(Collected data begins)

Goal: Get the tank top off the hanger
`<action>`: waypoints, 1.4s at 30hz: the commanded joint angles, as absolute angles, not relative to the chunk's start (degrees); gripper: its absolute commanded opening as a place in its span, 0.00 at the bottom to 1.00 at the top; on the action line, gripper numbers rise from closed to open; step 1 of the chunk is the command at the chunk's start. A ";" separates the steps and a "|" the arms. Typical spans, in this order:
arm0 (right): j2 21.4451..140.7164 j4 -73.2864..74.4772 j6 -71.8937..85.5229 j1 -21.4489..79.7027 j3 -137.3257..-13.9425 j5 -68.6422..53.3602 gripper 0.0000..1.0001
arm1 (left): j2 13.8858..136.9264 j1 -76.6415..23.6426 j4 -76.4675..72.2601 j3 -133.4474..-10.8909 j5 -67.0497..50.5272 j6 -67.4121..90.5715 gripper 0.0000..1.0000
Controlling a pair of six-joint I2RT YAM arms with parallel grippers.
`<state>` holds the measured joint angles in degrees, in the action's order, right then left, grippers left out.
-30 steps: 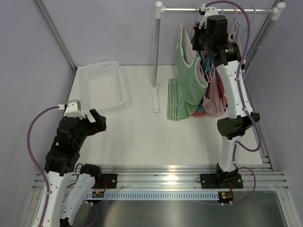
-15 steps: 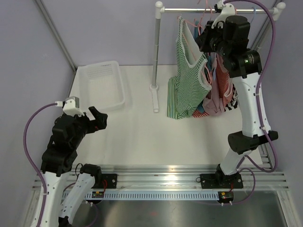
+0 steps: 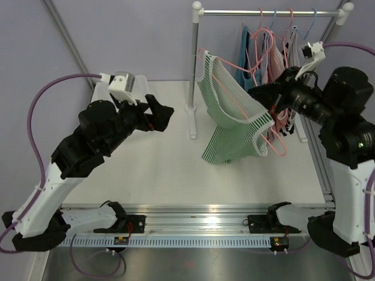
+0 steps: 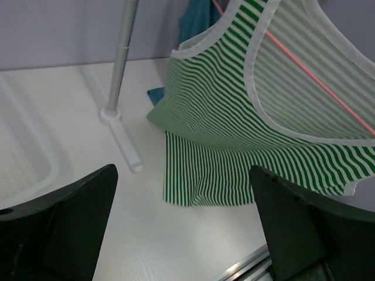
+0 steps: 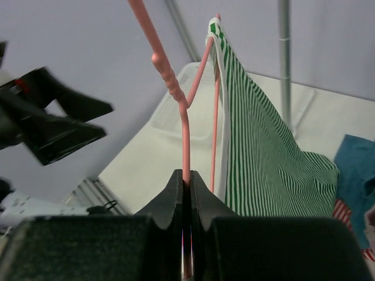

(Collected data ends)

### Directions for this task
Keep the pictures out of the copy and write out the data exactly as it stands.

### The completed task
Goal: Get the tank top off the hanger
`<action>`: waypoints, 1.4s at 30hz: the commanded joint angles, as absolute angles, not relative to the chunk's start (degrees); gripper: its absolute commanded opening as a place in its span, 0.00 at the bottom to 1.00 at the top; on the action line, gripper numbers rise from closed to open; step 1 of the chunk is the command at the chunk's start. A ";" separates the steps and a "|" the arms. Typical spans, in this order:
arm0 (right): j2 21.4451..140.7164 j4 -73.2864..74.4772 j6 -71.8937..85.5229 j1 -21.4489..79.7027 j3 -137.3257..-13.9425 j5 -68.6422..53.3602 gripper 0.0000..1.0001
arm1 (left): j2 13.8858..136.9264 j1 -76.6415..23.6426 j4 -76.4675..72.2601 j3 -133.4474..-10.8909 j5 -67.0497..50.5272 j6 -67.4121..90.5715 gripper 0.0000..1.0000
Controlling a pair of six-joint I2RT YAM arms with parallel grippers.
`<state>` holds the measured joint angles in degrees, in the action's order, right then left, grippers left out.
-30 steps: 
-15 steps: 
+0 steps: 
+0 steps: 
+0 steps: 

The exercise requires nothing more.